In Fisher’s exhibition The Sun Years at Taymour Grahne Projects, these moments coalesce into a new body of work that is both intimate and expansive, fixed in personal experience and replete with universal symbolism. Since graduating in 2000, Fisher has lived and worked in New York City (apart from a three-year spell in Los Angeles). His studio is subterranean, a corner of his apartment building’s basement. Here, standing at the wall, he paints seas, beaches, birds, shells, skies, mountain peaks and all-seeing moons. Finished canvases stack up until they leave for various exhibitions, meaning Matthew often encounters his works together only when they’re on gallery walls.
“It’s only when I walk into the show for the first time,” he reflects, “that I get to see all of the works hanging together and I fully understand what I’ve made.” This sense of revelation, of piecing together fragments into a whole, underpins The Sun Years.
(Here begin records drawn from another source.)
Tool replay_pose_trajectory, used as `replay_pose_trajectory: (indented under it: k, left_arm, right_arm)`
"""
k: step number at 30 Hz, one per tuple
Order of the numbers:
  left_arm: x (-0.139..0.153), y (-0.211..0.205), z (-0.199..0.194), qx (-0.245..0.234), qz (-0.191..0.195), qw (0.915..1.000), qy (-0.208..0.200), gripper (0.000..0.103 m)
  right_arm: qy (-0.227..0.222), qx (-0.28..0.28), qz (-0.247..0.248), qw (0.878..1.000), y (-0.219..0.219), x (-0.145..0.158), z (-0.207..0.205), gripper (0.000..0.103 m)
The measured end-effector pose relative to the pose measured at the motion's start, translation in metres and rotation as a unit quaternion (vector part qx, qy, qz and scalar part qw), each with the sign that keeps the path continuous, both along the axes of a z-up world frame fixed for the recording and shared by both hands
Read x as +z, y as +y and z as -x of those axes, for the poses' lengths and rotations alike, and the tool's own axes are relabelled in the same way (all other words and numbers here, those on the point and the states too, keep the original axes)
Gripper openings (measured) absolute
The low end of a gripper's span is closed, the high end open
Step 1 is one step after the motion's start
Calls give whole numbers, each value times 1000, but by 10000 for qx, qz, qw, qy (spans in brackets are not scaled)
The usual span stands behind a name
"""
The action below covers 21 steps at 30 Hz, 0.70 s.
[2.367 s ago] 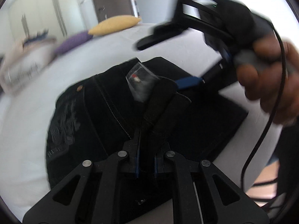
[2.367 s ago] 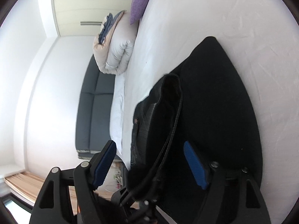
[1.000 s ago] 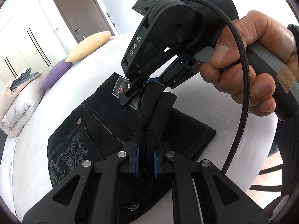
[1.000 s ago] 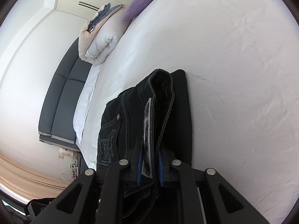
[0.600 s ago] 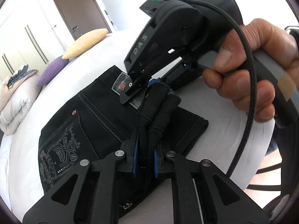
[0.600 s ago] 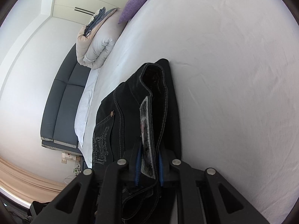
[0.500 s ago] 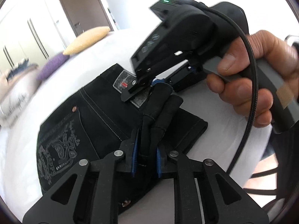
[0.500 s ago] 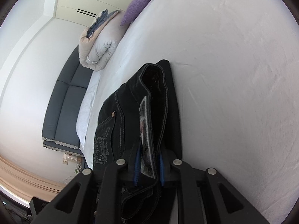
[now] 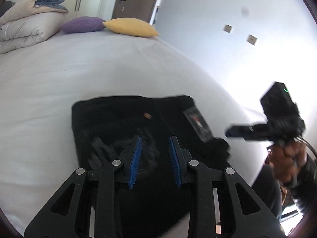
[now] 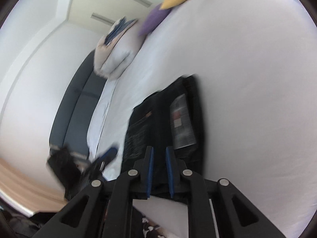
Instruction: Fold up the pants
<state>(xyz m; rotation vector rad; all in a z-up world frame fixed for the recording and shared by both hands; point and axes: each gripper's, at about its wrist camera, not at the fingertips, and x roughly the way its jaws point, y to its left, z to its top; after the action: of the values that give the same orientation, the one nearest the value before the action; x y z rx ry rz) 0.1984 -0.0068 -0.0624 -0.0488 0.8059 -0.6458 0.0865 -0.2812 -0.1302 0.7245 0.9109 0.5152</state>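
Note:
The black pants [image 9: 122,119] lie folded in a flat rectangle on the white bed [image 9: 59,75], a paper label [image 9: 198,125] facing up near their right edge. My left gripper [image 9: 155,148] is open and empty just above the near part of the pants. My right gripper [image 9: 233,132] shows in the left wrist view, off the pants' right edge, held by a hand. In the right wrist view the right gripper [image 10: 158,158] has a narrow gap between its blue pads, nothing in it, over the near edge of the pants [image 10: 158,115]. The left gripper [image 10: 107,154] shows at the left, blurred.
A purple pillow [image 9: 83,24] and a yellow pillow [image 9: 130,27] lie at the far end of the bed. A folded duvet [image 9: 23,31] sits at the far left. A dark sofa [image 10: 75,107] stands beside the bed. The bed's edge runs close to the pants.
Both grippers have let go of the pants' waistband and opened. The pants now lie flat. The right gripper has pulled away to the right; both views are motion-blurred.

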Motion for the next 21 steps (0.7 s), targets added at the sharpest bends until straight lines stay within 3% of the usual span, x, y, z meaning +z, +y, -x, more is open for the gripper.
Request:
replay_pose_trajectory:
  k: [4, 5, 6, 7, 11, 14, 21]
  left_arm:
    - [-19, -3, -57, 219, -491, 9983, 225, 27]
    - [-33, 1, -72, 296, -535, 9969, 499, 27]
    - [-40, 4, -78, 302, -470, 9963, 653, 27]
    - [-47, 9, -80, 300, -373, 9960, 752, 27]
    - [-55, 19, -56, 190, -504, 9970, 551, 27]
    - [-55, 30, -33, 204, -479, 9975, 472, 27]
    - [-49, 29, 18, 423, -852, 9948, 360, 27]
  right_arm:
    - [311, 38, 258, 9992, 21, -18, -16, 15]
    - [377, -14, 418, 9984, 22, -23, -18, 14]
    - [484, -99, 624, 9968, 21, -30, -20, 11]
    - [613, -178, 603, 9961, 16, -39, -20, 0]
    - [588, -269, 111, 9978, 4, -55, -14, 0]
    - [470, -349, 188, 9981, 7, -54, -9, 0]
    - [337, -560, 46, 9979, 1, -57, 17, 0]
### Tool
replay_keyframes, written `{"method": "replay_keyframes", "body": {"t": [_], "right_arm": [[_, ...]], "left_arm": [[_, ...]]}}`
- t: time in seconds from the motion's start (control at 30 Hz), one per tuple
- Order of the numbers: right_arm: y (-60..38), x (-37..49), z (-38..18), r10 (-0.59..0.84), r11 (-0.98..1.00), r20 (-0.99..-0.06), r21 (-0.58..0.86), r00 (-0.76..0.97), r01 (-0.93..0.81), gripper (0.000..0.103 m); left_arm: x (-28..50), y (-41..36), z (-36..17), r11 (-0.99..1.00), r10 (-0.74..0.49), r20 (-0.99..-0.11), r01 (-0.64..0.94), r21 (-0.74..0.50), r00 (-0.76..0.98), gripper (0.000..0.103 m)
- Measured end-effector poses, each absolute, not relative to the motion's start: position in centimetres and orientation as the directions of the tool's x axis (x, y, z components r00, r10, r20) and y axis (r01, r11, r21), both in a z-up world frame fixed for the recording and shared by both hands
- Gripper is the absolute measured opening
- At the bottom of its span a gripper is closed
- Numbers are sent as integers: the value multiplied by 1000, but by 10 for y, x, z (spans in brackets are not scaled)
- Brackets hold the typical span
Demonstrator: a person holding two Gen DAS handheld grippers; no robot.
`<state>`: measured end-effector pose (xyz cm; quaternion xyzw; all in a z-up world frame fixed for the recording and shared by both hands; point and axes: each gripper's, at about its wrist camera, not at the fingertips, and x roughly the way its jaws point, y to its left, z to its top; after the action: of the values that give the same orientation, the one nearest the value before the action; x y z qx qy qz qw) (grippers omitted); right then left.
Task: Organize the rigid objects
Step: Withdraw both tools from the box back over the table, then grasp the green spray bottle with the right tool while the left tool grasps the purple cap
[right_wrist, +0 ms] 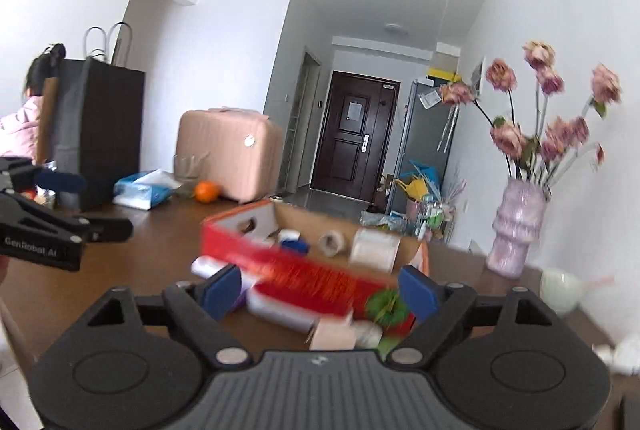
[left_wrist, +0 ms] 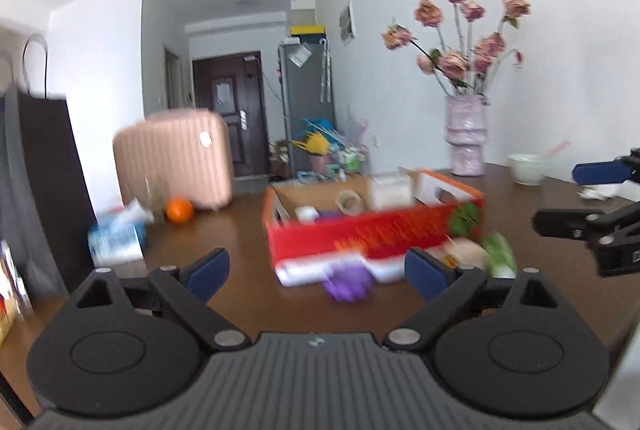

Fisher presents natural phenomena as crisp, flattened forms and here, we renew our acquaintance with his acclaimed stylised seascapes, the characteristic shells and clouds and horizons that have captivated him, in varying permutations and relationships, for years. And, in this new exhibition we fly through big fluffy clouds too, leaving the beaches and seascapes far below as Fisher’s brush takes us soaring into the skies.
Here, in A Share of the Sky and Montagne (Mountain) we encounter mountain peaks in Matthew’s imagery for the first time. Inspired by Marsden Hartley’s Modernist mountain paintings, Fisher renders lofty peaks as massive, monumental forms, hovering imperiously above the cloud line, simultaneously grounded and weightless.